Jusqu'à maintenant, les réponses aux questions que se posait Cousineau sont positives. Sur la glace, les Lions ont complété la saison 2024-2025 au cinquième rang du classement général de la ECHL. Ils ne sont présentement qu'à une victoire de passer le premier tour des séries éliminatoires pour la première fois de leur histoire.
Dans les bureaux, les choses vont tout aussi rondement, affirme le président. Les assistances aux parties locales ont augmenté, tout comme les partenariats d'affaires avec la communauté. « Pour moi, ça c'est une belle réussite. »
Le Rocket de demain
Ces tapes dans le dos ne donneront pas d'ecchymoses à Cousineau, qui reste réaliste quant au travail qu'il lui reste à accomplir.
« C'est certain que le plus gros défi pour nous s'en vient. Cette année, on a commencé rock bottom et on pouvait juste s'améliorer. Notre plus gros défi, ça va être de s'assurer qu'on continue la croissance de notre organisation et de ne pas plafonner sur juste une année. »
L'homme à la tête des Lions veut « amener l'organisation ailleurs ». Son modèle se trouve à 150 kilomètres de son bureau, à Laval, où le club-école du Canadien s'est implanté de formidable façon dans sa communauté. Cette année, le Rocket a attiré une moyenne de 9925 spectateurs à la Place Bell, une augmentation de 7% par rapport à la saison précédente et le deuxième meilleur rendement de la Ligue américaine.
« Le Rocket de Laval, on l'a vu dans les premières années, ce n'était pas ce que c'est aujourd'hui, note Cousineau. Ils ont commencé quelque part, ils ont dû mettre les bouchées doubles pour se rendre où ils sont aujourd'hui. Moi, mon objectif, c'est de faire en sorte que les Lions de Trois-Rivières soient reconnus comme le troisième tiers d'une affiliation avec le Rocket et le Canadien de Montréal et qu'on devienne le Rocket de demain. »
L'affiliation entre le Canadien et les Lions, qui a été renouvelée pour une période de trois ans en avril 2024, n'est « pas là où on voudrait qu'elle soit », confesse Cousineau. Des progrès ont été réalisés au cours de la dernière année – par exemple, par l'ajout symbolique du logo du CH sur les uniformes de ses petits frères – mais c'est un lien que le nouveau président veut solidifier.
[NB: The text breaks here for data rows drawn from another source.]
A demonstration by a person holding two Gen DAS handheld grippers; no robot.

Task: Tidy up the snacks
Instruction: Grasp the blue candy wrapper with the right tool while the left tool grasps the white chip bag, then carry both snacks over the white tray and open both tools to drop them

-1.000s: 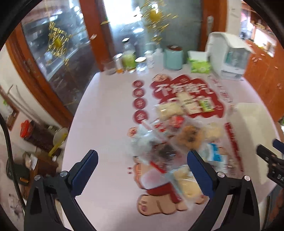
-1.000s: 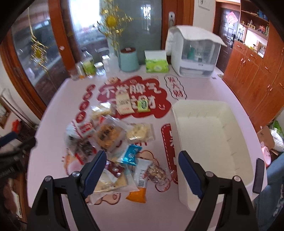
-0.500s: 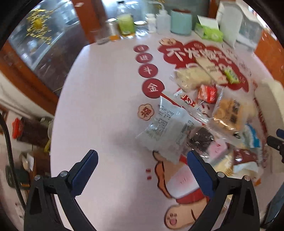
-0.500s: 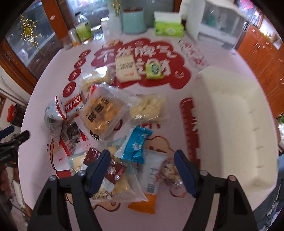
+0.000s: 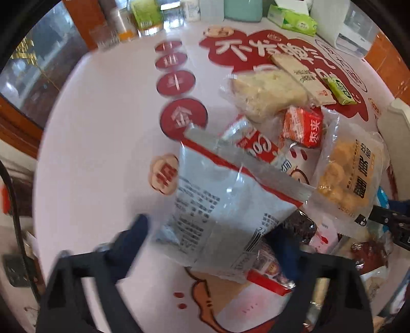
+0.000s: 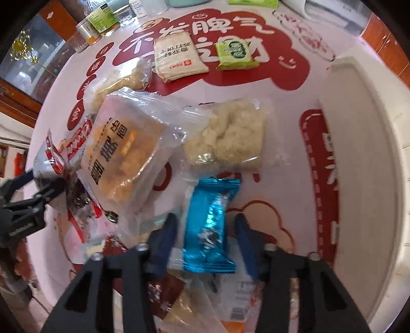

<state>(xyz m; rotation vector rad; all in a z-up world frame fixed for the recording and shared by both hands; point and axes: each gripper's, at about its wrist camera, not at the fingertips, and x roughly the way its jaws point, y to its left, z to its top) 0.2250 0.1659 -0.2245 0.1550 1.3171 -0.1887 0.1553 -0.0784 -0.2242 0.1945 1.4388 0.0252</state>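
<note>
A heap of snack packets lies on the pink table. My left gripper (image 5: 212, 235) is open, its jaws on either side of a silver packet with a red stripe (image 5: 220, 205). My right gripper (image 6: 205, 230) is open, its jaws on either side of a blue foil packet (image 6: 208, 222), not closed on it. A clear bag of golden puffs (image 6: 120, 158) and a pale rice-crisp packet (image 6: 225, 135) lie just beyond. The white bin (image 6: 364, 164) stands to the right.
A beige packet (image 6: 179, 57) and a green packet (image 6: 234, 52) lie on the red lettering further back. Jars and bottles (image 6: 100, 23) line the far edge. The left gripper shows at the left of the right wrist view (image 6: 23, 205).
Both grippers have dropped down close to the heap. The left jaws now straddle the silver packet, and the right jaws have narrowed around the blue packet.
</note>
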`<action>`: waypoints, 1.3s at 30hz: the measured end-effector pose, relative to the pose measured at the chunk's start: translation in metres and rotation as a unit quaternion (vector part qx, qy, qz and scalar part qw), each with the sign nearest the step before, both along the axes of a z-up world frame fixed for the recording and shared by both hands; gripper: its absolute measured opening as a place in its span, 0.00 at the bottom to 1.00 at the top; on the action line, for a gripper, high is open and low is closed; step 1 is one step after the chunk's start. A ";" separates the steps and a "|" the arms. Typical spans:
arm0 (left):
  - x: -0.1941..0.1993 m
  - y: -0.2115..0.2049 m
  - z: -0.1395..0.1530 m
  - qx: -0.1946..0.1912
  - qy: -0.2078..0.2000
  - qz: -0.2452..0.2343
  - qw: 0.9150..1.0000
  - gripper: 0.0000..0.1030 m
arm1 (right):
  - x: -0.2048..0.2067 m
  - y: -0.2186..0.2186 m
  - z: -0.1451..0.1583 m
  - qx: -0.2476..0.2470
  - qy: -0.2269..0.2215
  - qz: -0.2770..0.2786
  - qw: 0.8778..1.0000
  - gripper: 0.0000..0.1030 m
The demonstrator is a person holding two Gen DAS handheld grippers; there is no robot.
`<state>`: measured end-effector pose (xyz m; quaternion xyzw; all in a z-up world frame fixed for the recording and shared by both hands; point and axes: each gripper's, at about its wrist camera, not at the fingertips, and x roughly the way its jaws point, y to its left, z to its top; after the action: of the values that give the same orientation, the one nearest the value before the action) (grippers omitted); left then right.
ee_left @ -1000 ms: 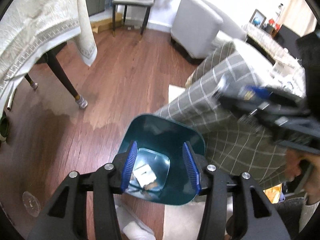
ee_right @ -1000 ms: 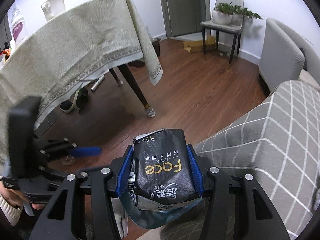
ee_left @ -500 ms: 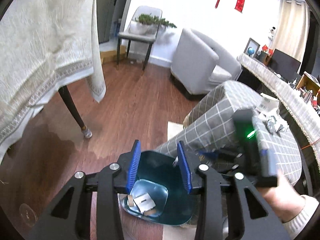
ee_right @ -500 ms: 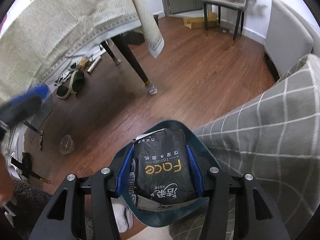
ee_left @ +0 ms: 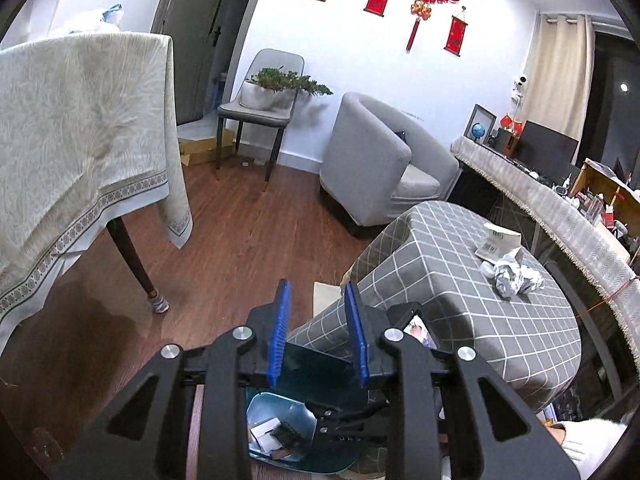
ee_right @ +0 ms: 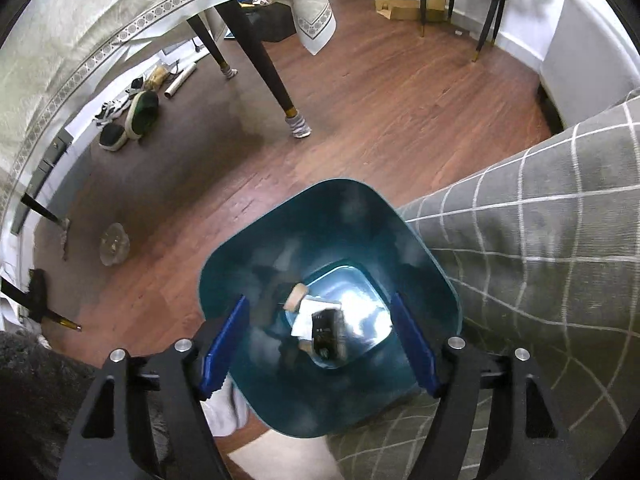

« Quand tu t'associes à une organisation aussi reconnue que le Canadien, tu veux bien faire les choses. Comme dans les dernières années, ça a été plus difficiles pour notre organisation, je pense qu'on avait des choses à prouver. Je pense que si on continue de faire les bonnes choses, cette affiliation va juste grandir », entrevoit le grand patron des rois de la jungle.